Reconstruction of the Gaza Strip is a priority for the Palestinian Authority, and all the destroyed buildings during war 2014 are entitled to financial support. The reconstruction efforts however depend on financial support from the donors, and also on Israel allowing construction materials to enter the Gaza Strip. Since the shortage of building materials due to the blockade affects both reconstruction efforts and natural urban growth, if the blockade ended, the Gaza Strip would return to its previous natural urban growth rate. The fact is however that there is no guarantee that Israel will not repeat past behavior and launch new wars on the Gaza Strip, and there is no expectation of the economic blockade coming to an end soon.

This study tries to answer questions about the future of the Gaza Strip and the impacts on its environment. This information is useful for decision-makers and politicians, who are regularly faced with questions about the complicated situation in the Gaza Strip as a result of its weak economic resources, and the lack of donor support from countries concerned by other conflicts such as in Syria. Most of the houses destroyed during the war belong to poor people who are waiting for financial support to rebuild their houses. Many urban areas were destroyed during the war and their reconstruction would be harder without modeling exercises such as the one presented here.

6 Conclusions

This paper presents, analyses, evaluates, and simulates urban expansion for the years 1972 to 2014 to 2023, using the historical free Landsat data and the free UNITAR/UNOSAT Geodatabase for the areas attacked during the 2014 war. These simulations are based on the continuity of observed past trends and are not exact predictions.

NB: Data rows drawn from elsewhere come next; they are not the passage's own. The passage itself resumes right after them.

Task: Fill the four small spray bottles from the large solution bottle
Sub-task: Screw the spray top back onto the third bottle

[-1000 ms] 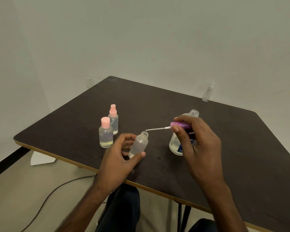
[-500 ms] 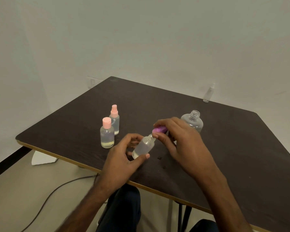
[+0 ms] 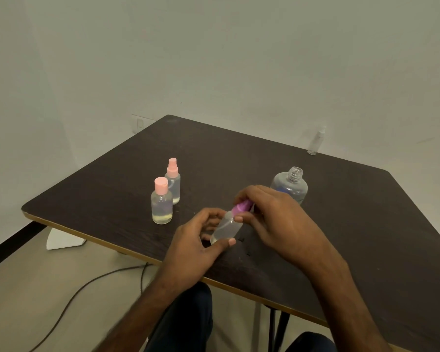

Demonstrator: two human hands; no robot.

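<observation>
Right now, on my feed, the left hand (image 3: 198, 240) has its fingers and thumb curled round a small clear bottle (image 3: 226, 228), holding it tilted low over the near part of the dark table (image 3: 366, 224), neck pointing up and away toward the right hand (image 3: 277, 219). I cannot tell whether the base touches the tabletop. The right hand pinches a purple spray cap (image 3: 241, 207) between thumb and fingertips, and that cap sits at the bottle's neck; how far it is screwed down I cannot make out. A little clear liquid shows in the bottom of the held bottle. Just behind the right hand stands the large bottle (image 3: 290, 186), upright, its threaded mouth uncapped, its lower part hidden by the knuckles. To the left, well apart from the hands, two small bottles stand upright, close together: the pink-capped bottle (image 3: 161, 204) is nearer me and holds a low layer of yellowish liquid, and the pink-sprayer bottle (image 3: 173, 182) just behind it has liquid low in it as well. A slim clear bottle (image 3: 315, 141) stands alone at the far edge of the table by the wall, too small for me to judge its contents. Beneath the table's left edge a white sheet (image 3: 62, 241) lies on the floor, and a dark cable (image 3: 69, 298) curves across the floor toward the person's legs.
</observation>
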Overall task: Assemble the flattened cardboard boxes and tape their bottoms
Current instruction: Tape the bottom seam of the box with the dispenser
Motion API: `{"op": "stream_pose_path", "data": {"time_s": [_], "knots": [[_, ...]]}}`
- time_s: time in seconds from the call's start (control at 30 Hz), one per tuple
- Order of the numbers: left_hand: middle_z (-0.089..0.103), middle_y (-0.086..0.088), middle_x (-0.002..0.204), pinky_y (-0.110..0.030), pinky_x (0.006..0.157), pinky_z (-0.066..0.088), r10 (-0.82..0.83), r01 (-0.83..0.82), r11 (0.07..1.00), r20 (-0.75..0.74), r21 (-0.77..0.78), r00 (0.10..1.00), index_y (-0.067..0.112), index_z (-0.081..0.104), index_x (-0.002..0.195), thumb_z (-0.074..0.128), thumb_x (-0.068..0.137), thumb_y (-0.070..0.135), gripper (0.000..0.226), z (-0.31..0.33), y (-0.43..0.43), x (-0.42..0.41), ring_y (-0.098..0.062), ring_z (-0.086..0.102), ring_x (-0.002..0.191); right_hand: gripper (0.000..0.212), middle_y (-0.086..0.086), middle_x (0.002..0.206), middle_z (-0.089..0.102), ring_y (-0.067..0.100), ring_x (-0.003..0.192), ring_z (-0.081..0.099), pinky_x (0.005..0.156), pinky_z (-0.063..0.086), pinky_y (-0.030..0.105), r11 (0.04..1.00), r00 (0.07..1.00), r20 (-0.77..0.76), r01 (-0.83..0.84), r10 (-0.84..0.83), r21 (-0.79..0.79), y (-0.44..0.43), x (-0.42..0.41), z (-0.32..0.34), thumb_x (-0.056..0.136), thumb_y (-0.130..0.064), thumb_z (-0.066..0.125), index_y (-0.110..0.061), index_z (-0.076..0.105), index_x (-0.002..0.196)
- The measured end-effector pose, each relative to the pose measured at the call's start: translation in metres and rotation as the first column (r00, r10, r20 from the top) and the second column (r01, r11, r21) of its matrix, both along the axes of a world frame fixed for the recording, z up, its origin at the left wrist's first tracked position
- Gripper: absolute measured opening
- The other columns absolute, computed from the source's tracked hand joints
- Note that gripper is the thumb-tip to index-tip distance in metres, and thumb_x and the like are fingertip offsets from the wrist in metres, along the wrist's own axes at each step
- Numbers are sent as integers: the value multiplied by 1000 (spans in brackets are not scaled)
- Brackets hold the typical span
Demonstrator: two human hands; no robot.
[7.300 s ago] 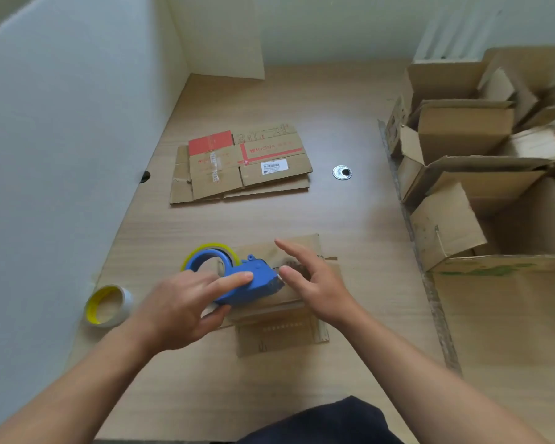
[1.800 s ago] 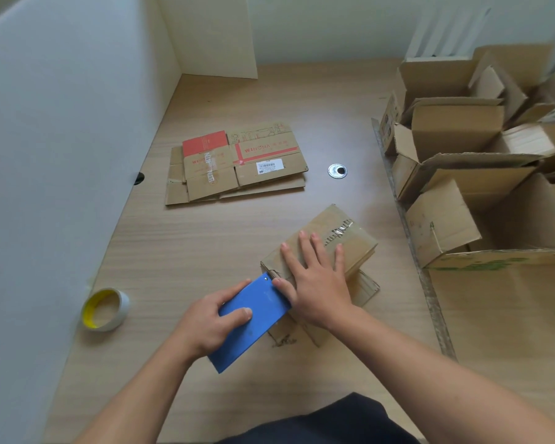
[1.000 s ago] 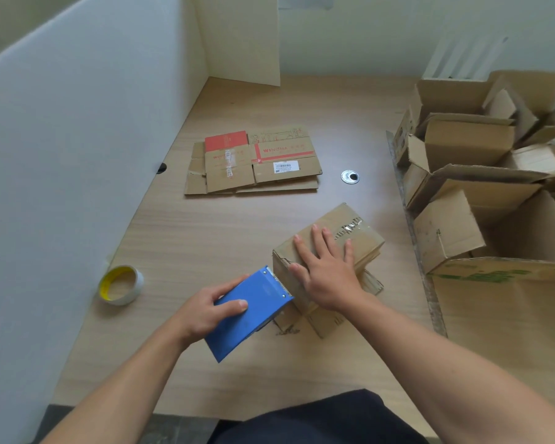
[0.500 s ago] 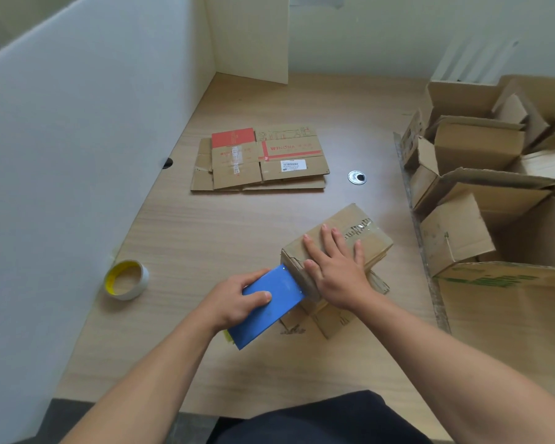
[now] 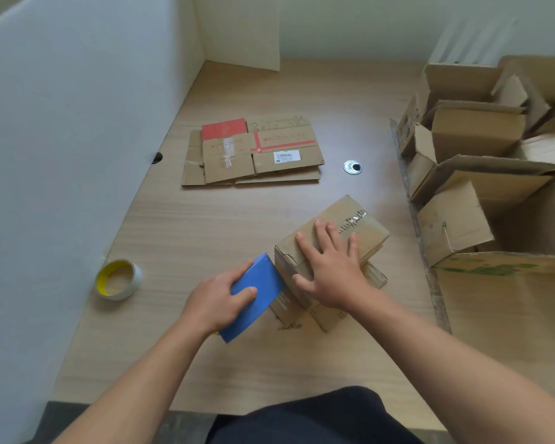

Instead they are plausible scenarios of a future state assuming the maintenance of macro-political and social conditions.

The following conclusions were drawn from the results of this research in which we performed a simulation of urban growth in the Gaza Strip for the year 2023 using five scenarios and the Land Change Modeler:

  • Around 57.13% of the Gaza Strip will be urban land.

  • Around 10–15% of the buildings and infrastructure damaged during the war had been rebuilt and returned to their previous state of natural growth by February 2016.

  • The amount of building materials entering the Gaza Strip must be increased and additional support must be given to the people who lost their houses during the 2014 War.

  • There is an inverse relationship between the predicted urban area for 2023 and the length of the calibration period.

  • Urbanization in the Gaza Strip is increasing dramatically because of natural population growth. This is placing more stress on agricultural areas, causing soil erosion and impairing water quality and quantity.

  • Urban planners should take into account that in the near future the three main urban areas will merge into one.

  • Urban sprawl increases over time at the expense of agricultural land, above all due to an increase in population.

  • The reduction in agricultural land in the Gaza Strip and the pressure placed on natural resources will contribute to local and global climate change.